Thank you very much for the really nice work on this project!

sebadob avatar Sep 03 '22 13:09 sebadob

First findings from my testing are, that it looks very promising. I left the select! branch in to see if my own error is logged or the new debug logs. I saw "my error" a few times in a on purpose unstable network, but I guess that these were just overlaps from the internal heartbeat checker.

Because I had too much other things to do today, I could not test everything I wanted, but as I said it looks good so far. Just one side note I would have is to add some information to the debug logging from the consumer and include the consumer name, subject, or something else to identify from which consumer the logs are coming. I am using 3 different ones in parallel and with the current debug logs I don't know from which one which logs are.

Apart from that, there are just a few typos I saw here and there saying hearbeat instead of hearTbeat.

As soon as I can do the other tests and maybe let it run over night or a few days, I will report back.

sebadob avatar Sep 05 '22 15:09 sebadob

I removed my manual select! branches for error checking, had all left over test cases running all day long and did not have any issues. The problem is solved with v0.19 in my case.

Thank you very much!

sebadob avatar Sep 06 '22 16:09 sebadob

Update - Not so good news:

I had all applications running for ~24hours now and when I wanted to do another round of quick testing this morning, the consumers were lost again, silently. I waited a bit to see if the internal heartbeat checker was maybe just about noticing it, but it did not happen.

I double checked the Nats cluster with the CLI and I saw, that the Consumers were dropped again. When yesterday evening there were 4 Consumers listed on the screen, this morning Nats CLI tool showed 0 again, since I removed my consumer checks in the select! branch.

sebadob avatar Sep 07 '22 08:09 sebadob

@sebadob There were fixes recently in ants-server for loosing ephemeral consumers in some cases.

Release 2.9 will bring them in. In the meantime - I suggest setting inactive_threshold on Consumer config to > 60 seconds. That should prevent such situations. I will also increase the default in library.

Jarema avatar Sep 07 '22 08:09 Jarema

Ahh okay, I did not know about the Nats issues. I will look forward to the new release.

What exactly happens, when the inactive_threshold will be exceeded? I will give it a try.

Thank you.

sebadob avatar Sep 07 '22 08:09 sebadob

If inactive threshold is exceeded, ephemeral consumer is deleted by the server.
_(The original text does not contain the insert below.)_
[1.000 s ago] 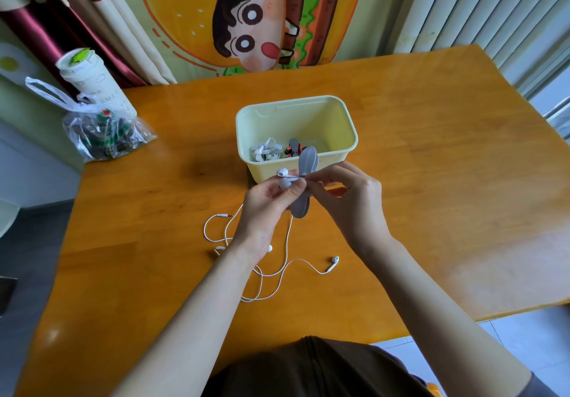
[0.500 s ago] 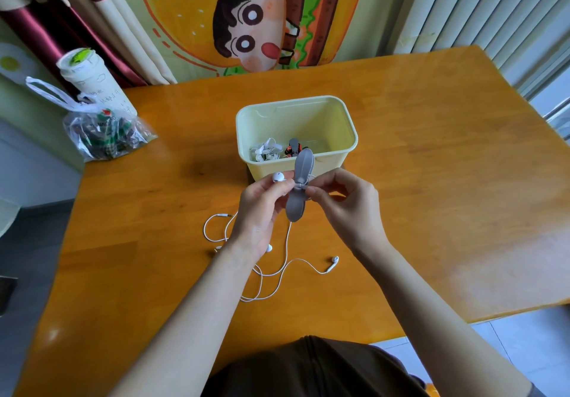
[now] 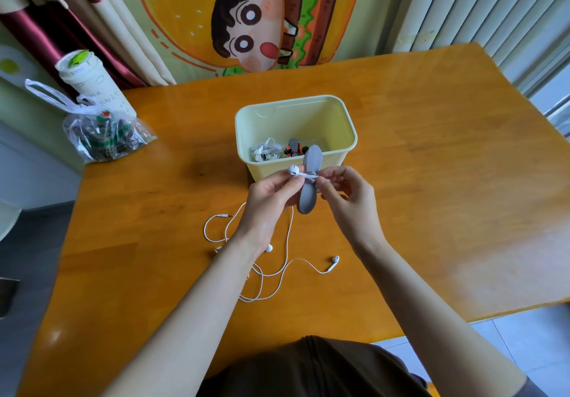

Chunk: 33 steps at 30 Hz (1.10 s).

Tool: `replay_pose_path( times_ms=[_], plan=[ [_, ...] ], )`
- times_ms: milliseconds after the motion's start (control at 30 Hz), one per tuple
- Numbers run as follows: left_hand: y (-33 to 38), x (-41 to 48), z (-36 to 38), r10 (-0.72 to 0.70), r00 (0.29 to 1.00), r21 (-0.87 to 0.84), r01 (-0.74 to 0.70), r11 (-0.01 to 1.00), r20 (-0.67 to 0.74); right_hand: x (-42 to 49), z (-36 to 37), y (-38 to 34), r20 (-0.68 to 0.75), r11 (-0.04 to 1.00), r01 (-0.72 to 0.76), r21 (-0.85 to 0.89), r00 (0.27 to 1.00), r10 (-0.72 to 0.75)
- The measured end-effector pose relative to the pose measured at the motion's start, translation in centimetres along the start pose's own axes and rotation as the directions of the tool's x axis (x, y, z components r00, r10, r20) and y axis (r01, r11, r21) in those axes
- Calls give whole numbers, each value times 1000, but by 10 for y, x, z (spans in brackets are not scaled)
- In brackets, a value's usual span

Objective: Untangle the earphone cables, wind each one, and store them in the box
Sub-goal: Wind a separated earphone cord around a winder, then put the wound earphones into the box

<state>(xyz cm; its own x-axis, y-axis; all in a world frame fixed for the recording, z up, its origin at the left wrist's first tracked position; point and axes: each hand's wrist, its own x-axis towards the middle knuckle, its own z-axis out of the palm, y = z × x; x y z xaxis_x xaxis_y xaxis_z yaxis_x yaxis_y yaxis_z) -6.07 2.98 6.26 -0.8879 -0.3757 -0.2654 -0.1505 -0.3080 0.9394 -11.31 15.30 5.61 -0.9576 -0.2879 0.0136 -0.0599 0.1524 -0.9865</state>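
Swung out leftward since a moment ago, the earbud (image 3: 293, 169) is pinched in my left hand (image 3: 271, 194), my right hand (image 3: 350, 194) grips the grey winder (image 3: 307, 200) near the box (image 3: 337, 156): winding barely begun, cable (image 3: 289, 242) trailing on the tabletop (image 3: 447, 196).

The orange-yellow wooden table (image 3: 431, 180) has a glossy, planked top. A pale yellow open box (image 3: 337, 156) stands on it around the middle, towards the far side. At the far left corner lies a clear plastic bag (image 3: 105, 140), knotted at the top, with dark and green contents. A white cup (image 3: 89, 82) with a green-marked lid rises just behind the bag, touching it. On the near side of the box, a white earphone cable (image 3: 288, 242) sprawls in loose loops. Its plug (image 3: 224, 216) lies to the left and one earbud (image 3: 333, 262) to the right.
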Motion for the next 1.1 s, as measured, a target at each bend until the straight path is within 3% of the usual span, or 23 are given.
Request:
replay_pose_path(
  times_ms=[300, 467, 800, 900, 1000, 1100],
  plan=[
    [-2, -1, -1, -8, 999, -24, 7, 1000, -40, 1, 2, 3, 34, 1000, -26, 9, 999, 26],
    [0, 2, -1, 12, 999, -84, -16, 996, -52, 1, 5, 3, 155, 980, -197, 42, 970, 188],
    [8, 23, -16, 66, 994, 177, -50, 983, -85, 30, 13, -5, 196, 970, -234, 63, 956, 218],
    [7, 38, -38, 199, 966, 447, -108, 888, -162, 58, 10, -3, 153, 975, -223, 0, 963, 220],
    [6, 56, -62, 367, 911, 729, -120, 674, -190, 94, 12, 1, 152, 970, -192, -148, 965, 214],
    [4, 75, -77, 360, 919, 876, -33, 481, -163, 129, 23, 7, 181, 937, -191, -292, 951, 250]
  ],
)
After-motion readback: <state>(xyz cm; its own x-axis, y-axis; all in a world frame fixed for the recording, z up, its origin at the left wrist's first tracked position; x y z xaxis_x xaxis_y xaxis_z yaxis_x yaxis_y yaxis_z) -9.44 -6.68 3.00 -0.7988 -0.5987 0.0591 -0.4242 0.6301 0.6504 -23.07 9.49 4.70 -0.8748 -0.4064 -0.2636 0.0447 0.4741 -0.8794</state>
This issue would never happen if you'd use durable consumer.

Though Rust client code keeps the consumer on the server busy all the time, to be safe, pre 2.9 its good to have higher inactive_threshold.

Jarema avatar Sep 07 '22 09:09 Jarema

Perfect, thank you very much.

I am using ephemeral consumers, since I will have quite a few IoT clients which change dynamically. I will try the inactive_threshold.

sebadob avatar Sep 07 '22 09:09 sebadob

Update from my side:

With Nats-Server 2.9 + inactive_threshold + changing to a durable consumer solved all leftover issues for me. Thank you very much @Jarema

sebadob avatar Sep 17 '22 06:09 sebadob

@bbigras is it ok to close this issue now?

Jarema avatar Sep 20 '22 12:09 Jarema

Closing this out as it's gone stale without any additional comments and seems to have been resolved.

caspervonb avatar Apr 05 '23 18:04 caspervonb